==== Data excerpt

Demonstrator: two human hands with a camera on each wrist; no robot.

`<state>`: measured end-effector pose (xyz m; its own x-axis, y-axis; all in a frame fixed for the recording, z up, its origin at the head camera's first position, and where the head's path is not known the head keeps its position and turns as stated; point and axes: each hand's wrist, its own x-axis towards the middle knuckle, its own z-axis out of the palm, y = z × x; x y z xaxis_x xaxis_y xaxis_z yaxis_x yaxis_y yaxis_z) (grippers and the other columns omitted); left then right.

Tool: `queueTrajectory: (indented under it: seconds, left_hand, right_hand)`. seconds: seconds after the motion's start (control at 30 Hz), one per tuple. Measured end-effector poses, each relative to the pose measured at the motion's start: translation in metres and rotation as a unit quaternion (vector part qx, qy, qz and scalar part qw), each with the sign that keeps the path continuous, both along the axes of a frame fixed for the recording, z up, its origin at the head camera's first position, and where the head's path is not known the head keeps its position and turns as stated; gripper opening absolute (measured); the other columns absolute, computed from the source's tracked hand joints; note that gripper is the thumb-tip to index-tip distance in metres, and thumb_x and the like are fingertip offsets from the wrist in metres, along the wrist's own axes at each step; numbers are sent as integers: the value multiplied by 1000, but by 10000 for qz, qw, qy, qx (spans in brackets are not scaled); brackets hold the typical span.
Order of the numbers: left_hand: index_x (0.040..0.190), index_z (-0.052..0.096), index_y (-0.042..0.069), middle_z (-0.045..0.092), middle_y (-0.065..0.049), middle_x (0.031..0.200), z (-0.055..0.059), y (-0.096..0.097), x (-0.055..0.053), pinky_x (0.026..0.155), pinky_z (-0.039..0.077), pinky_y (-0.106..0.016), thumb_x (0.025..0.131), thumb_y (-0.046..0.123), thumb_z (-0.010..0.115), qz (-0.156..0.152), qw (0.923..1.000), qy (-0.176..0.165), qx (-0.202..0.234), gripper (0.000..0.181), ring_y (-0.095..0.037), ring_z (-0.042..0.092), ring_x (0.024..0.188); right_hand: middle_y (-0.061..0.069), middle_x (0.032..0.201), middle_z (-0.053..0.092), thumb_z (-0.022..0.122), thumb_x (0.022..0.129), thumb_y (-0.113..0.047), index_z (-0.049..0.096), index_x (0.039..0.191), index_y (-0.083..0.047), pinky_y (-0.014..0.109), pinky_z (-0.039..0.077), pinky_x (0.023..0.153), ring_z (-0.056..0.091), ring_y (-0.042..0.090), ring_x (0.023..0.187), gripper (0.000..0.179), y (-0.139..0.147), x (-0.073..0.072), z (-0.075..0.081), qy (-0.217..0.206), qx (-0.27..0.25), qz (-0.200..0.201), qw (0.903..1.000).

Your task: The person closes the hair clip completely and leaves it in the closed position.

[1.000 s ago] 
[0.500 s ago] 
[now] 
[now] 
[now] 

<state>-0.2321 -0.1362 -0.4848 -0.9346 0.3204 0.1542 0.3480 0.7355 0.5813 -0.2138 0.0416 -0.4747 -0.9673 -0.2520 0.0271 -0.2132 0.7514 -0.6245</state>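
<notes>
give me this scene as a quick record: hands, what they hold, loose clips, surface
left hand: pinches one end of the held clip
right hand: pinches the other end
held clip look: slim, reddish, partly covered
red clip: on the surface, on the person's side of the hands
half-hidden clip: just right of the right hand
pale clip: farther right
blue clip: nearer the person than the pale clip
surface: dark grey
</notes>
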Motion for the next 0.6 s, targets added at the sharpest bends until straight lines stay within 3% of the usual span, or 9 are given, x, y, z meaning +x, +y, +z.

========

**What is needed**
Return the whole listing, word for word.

**Solution to this problem**
Demonstrator: two human hands with a camera on each wrist; no robot.

`<state>`: measured end-effector pose (xyz m; its own x-axis, y-axis; all in a frame fixed for the recording, z up, its origin at the head camera's first position, and where the head's path is not known the head keeps its position and turns as stated; point and axes: each hand's wrist, its own x-axis towards the middle knuckle, its own z-axis out of the palm, y = z × x; x y z xaxis_x xaxis_y xaxis_z yaxis_x yaxis_y yaxis_z) (grippers and the other columns omitted); left then right.

Tool: `queueTrajectory: (indented under it: seconds, left_hand, right_hand)`. seconds: seconds after the motion's start (control at 30 Hz), one per tuple. Measured end-effector poses, each relative to the pose measured at the motion's start: translation in metres and rotation as a unit quaternion (vector part qx, qy, qz and scalar part qw), each with the sign that keeps the path continuous, both along the axes of a frame fixed for the recording, z up, its origin at the head camera's first position, and where the head's path is not known the head keeps its position and turns as stated; gripper opening absolute (measured); the other columns absolute, computed from the source's tracked hand joints; note that gripper is the thumb-tip to index-tip distance in metres, and thumb_x and the like are fingertip offsets from the wrist in metres, along the wrist's own axes at each step; numbers are sent as integers: the value multiplied by 1000, but by 10000 for qz, qw, qy, qx (spans in brackets are not scaled); brackets hold the typical span.
Order of the numbers: left_hand: index_x (0.040..0.190), index_z (-0.052..0.096), index_y (-0.042..0.069), middle_z (-0.045..0.092), middle_y (-0.065..0.049), middle_x (0.031..0.200), z (-0.055..0.059), y (-0.096..0.097), x (-0.055..0.053), pinky_x (0.026..0.155), pinky_z (-0.039..0.077), pinky_y (-0.106..0.016), thumb_x (0.025..0.131), thumb_y (-0.046..0.123), thumb_z (-0.010..0.115), qz (-0.156..0.152), qw (0.923..1.000), qy (-0.176..0.165), qx (-0.202..0.234), gripper (0.000..0.181), ring_y (-0.095..0.037), ring_z (-0.042..0.092), ring_x (0.024..0.188); right_hand: middle_y (-0.061..0.069), middle_x (0.032..0.201), middle_z (-0.053..0.092), thumb_z (-0.022..0.122), thumb_x (0.022..0.129), thumb_y (-0.113..0.047), index_z (-0.049..0.096), index_x (0.039..0.191), index_y (-0.083..0.047), pinky_y (-0.014..0.109), pinky_z (-0.039..0.077), pinky_x (0.023..0.153), ring_z (-0.056..0.091), ring_y (-0.042..0.090), ring_x (0.023..0.187), gripper (0.000..0.179), y (-0.139..0.147), x (-0.073..0.072), z (-0.075..0.081), qy (-0.217..0.206), qx (-0.27..0.25), qz (-0.200..0.201), qw (0.903..1.000).

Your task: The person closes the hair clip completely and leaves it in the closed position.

[1.000 s ago] 
[0.500 s ago] 
[now] 
[now] 
[now] 

<state>-0.2321 -0.1362 -0.4848 -0.9346 0.3204 0.1542 0.3480 0.7355 0.5813 -0.2138 0.0416 -0.4747 -0.9673 -0.2520 0.0271 -0.2132 0.7514 -0.6245</state>
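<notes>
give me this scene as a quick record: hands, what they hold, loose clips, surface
left hand: pinches one end of the held clip
right hand: pinches the other end
held clip look: slim, reddish, partly covered
red clip: on the surface, on the person's side of the hands
half-hidden clip: just right of the right hand
pale clip: farther right
blue clip: nearer the person than the pale clip
surface: dark grey
</notes>
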Motion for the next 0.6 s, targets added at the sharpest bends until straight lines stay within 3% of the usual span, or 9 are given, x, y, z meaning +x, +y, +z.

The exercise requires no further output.